The door was open. A crack of light cleaved the massage room in half. They stood for a moment that way as long shadows and little people. With voice hoarse and eyes turning to glass, Sethia
said, ‘We are not embarrassed, beti. We are never embarrassed. Life is too short. God bless.’

And saying this, he hurried away into the comfortless tranquillity of soft music and aromatic oils.

 
3
Notes from a Burglary

(2006)

‘It is the responsibility of free men to trust and to celebrate what is constant – birth, struggle, and death are constant, and so is love, though we may not always
think so – and to apprehend the nature of change, to be able and willing to change. I speak of change not on the surface but in the depths – change in the sense of renewal. But renewal
becomes impossible if one supposes things to be constant that are not – safety, for example, or money, or power.’

The Fire Next Time
, James Baldwin

 

On a day in July, when Delhi’s skies whitened, and I was in my last year of college in America, a period of extended isolation came abruptly to an
end. Jasbir Singh Jat (ASI), the first to arrive on the scene, trailed the house’s high green walls, pointing to places where a breach might have occurred.

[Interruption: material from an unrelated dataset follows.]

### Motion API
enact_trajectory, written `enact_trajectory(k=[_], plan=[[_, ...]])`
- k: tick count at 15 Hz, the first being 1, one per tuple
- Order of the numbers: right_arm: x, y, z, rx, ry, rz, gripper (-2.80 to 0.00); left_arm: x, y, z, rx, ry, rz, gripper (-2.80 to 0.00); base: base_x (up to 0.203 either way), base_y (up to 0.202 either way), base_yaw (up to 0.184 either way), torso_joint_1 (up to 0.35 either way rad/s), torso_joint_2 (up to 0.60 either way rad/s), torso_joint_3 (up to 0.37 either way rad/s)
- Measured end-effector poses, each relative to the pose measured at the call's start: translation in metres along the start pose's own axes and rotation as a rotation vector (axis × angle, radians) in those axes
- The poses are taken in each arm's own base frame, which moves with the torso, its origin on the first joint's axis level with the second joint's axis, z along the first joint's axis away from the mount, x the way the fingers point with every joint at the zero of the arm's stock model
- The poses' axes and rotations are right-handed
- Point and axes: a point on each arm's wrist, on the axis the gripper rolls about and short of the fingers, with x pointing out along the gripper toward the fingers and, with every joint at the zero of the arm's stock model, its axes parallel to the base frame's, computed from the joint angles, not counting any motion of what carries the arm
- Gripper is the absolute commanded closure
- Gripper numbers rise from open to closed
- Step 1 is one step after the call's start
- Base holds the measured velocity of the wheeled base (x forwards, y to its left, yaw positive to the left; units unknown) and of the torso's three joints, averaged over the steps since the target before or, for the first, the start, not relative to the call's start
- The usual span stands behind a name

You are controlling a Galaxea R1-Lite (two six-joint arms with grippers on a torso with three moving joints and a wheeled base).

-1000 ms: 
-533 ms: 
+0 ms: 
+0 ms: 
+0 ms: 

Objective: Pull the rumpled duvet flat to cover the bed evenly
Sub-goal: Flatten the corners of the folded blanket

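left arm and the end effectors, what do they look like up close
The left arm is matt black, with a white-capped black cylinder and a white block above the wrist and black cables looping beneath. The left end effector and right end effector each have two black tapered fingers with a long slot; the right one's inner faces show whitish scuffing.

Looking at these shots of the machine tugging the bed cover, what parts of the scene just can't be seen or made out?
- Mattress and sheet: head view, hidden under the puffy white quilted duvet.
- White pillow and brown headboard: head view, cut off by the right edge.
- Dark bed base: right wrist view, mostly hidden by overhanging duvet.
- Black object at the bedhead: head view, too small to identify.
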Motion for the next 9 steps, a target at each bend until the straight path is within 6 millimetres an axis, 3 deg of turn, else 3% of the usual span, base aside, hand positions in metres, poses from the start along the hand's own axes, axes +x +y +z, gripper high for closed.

‘Crossing could have happened here, Rehan saab,’ he said, ‘and, here.’ He grabbed hold of the rusted supports that propped up rolls of razor-wire on the boundary wall,
and defying the whiteness of his stubble, swung himself easily onto one corner. There, standing among cement dust and embedded shards of glass, he said, ‘And, here, too, a crossing could have
been made.’

His uniform was of a coarse greenish-brown material with a single star on the epaulettes. He had a hard prominent jaw and a changeable manner, now grim, now crude and mocking. It was as if, by
the sheer robustness of his personality, whether playful or violent, he would ferret out the thief.

But he wanted first to let me know the challenges of his job. He made a charge through the house sizing up the men he passed; he occasionally fell into a sofa, and from that sprawling posture,
screwing up his eyes like a comic book detective, took in the room. When passing my bedroom, I asked him how a fifty kilogram safe could have gone missing from the adjoining room without my hearing
a sound. ‘The thieves, Rehan saab,’ Jat replied, ‘are very clever; they sometimes pump ammonia into the room. You would have slept the sleep of the dead.’